(This is the first of several forthcoming posts to help get you pumped up about the year ahead. It’s also the first real content in almost two years!)
Every year, around this time in late January, I start to get fidgety. It’s usually around this time that we Portlanders get fooled by a little warm spell. The buds on some of the early blooming trees start to swell, and the crocuses get confused and start to poke up through the soil. I call it the spring tease, and it’s when we garden nerds start obsessively pouring over our seed collections and catalogs, counting down the days until planting can begin.

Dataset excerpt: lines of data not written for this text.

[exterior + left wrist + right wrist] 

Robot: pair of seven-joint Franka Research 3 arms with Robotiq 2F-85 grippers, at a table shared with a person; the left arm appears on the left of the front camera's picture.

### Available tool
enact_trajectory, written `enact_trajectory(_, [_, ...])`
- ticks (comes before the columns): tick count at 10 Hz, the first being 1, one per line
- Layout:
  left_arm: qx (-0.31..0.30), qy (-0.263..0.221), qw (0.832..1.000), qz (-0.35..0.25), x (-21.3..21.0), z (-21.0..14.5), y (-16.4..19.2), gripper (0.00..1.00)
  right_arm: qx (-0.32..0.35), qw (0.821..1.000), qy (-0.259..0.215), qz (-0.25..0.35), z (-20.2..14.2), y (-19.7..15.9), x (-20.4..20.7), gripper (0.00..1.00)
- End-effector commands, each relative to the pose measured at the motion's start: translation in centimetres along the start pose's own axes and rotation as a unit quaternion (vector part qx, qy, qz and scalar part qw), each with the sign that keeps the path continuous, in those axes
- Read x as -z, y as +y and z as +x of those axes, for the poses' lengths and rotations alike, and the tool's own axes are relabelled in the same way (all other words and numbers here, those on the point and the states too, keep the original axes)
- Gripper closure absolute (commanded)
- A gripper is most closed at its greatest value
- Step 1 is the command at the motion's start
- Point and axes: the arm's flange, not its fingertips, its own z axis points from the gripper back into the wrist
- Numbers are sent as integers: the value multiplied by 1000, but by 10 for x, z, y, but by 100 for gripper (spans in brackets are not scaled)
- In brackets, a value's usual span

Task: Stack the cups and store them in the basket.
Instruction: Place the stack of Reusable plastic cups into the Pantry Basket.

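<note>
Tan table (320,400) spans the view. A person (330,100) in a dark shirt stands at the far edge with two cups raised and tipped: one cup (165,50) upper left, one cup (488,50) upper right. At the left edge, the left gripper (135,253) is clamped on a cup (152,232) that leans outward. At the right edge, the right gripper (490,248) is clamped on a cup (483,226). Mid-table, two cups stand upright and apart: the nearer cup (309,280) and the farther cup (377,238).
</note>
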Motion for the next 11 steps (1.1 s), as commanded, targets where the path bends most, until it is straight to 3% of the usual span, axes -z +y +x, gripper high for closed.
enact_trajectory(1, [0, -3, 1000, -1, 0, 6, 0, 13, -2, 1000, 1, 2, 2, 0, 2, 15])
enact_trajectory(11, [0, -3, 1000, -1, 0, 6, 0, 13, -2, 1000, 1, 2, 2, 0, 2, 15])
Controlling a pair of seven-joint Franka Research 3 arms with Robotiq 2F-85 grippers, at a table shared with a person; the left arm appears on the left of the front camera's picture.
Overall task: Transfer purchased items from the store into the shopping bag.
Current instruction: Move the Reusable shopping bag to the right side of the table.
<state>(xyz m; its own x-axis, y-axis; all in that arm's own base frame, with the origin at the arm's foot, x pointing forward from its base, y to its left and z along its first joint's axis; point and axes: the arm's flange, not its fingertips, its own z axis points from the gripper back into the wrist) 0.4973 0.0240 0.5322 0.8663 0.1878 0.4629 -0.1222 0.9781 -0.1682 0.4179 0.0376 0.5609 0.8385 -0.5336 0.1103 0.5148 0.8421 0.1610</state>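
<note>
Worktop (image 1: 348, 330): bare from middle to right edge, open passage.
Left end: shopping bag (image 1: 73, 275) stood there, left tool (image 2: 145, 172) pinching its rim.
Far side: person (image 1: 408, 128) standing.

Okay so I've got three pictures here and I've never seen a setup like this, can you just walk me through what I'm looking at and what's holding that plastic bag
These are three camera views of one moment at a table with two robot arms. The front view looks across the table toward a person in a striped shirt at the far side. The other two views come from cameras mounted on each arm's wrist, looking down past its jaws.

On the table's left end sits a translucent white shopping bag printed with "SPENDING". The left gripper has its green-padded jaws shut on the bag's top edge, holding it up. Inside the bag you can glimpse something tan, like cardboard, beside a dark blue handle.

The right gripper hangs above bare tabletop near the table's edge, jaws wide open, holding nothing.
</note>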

In the meantime, it’s nice to remember that winter is a great time for observation, planning, and preparing. In that vein, here are some things to do to keep you sane until things warm up a bit…
Observation

If you’ve recently moved, as we did last September, this lull before planting time provides a great opportunity to attune your senses to a new site. A keen understanding of how sun, wind, wildlife, neighbors, traffic, and other phenomena affect the site is essential to any food production effort. This is a great time to play with sector diagrams, which help to map out how these forces influence your site (two decent articles on that topic: 1 , 2 ).
Here is another useful pdf put out by the Kentucky Master Gardener’s program that explains how to understand sun/shade patterns on a site. (In teaching workshops and classes, I find that a lot of folks don’t intuitively have a good grasp on how sun changes over the seasons, and how that affects gardening.)
Planning
Your garden design and planning should be driven by a clear sense of your goals: What do you want to grow? How much of it? How much work are you willing to do?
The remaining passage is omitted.